NL: Und was wünschen Sie Ihren steirischen Landsleuten sowie den steirischen Bäuerinnen und Bauern besonders? 

Schützenhöfer: Ich wünsche den Bäuerinnen und Bauern, dass sie endlich für das, was sie leisten, einen einigermaßen adäquaten Preis bekommen. Ich wünsche mir, dass wir die Klimakrise gut bewältigen, denn sonst wird es für die Urenkeln eng. Und ich wünsche, dass die Menschen im Land erkennen, dass wir in einem previligierten Flecken der Erde leben und arbeiten dürfen. Ich hoffe, die Menschen wissen das. Und ich hoffe, dass wir gesund bleiben. 

 

Zur Person

Ehe Hermann Schützenhöfers Politikerlaufbahn begann, absolvierte er eine kaufmännische Lehre in Kirchbach.
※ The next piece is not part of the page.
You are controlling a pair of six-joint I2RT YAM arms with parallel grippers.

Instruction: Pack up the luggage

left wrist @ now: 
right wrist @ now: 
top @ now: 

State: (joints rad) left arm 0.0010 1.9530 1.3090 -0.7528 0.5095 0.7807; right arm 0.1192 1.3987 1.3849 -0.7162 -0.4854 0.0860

Danach war er JVP-Landessekretär, ÖAAB-Landessekretär, JVP-Landesobmann und AK-Kammerrat. 1981 wurde er Landtagsabgeordneter, 1994 Klubobmann des VP-Landtagsklubs, 1995 Landesobmann des Steirischen ÖAAB. Im Jahr 2000 wurde er Mitglied der Landesregierung, 2005 Landeshauptmannstellvertreter. 2006 wurde er ÖVP-Landesparteiobmann, 2015 wurde er Landeshauptmann. Am 4. Juli übergibt er das Zepter des Landeshauptmanns an Christopher Drexler, der seit 3. Juni auch schon interimistischer Landesparteiobmann ist. Hermann Schützenhöfer ist verheiratet, Vater und zwei Kindern und beging heuer Ende Februar seinen 70. Geburtstag.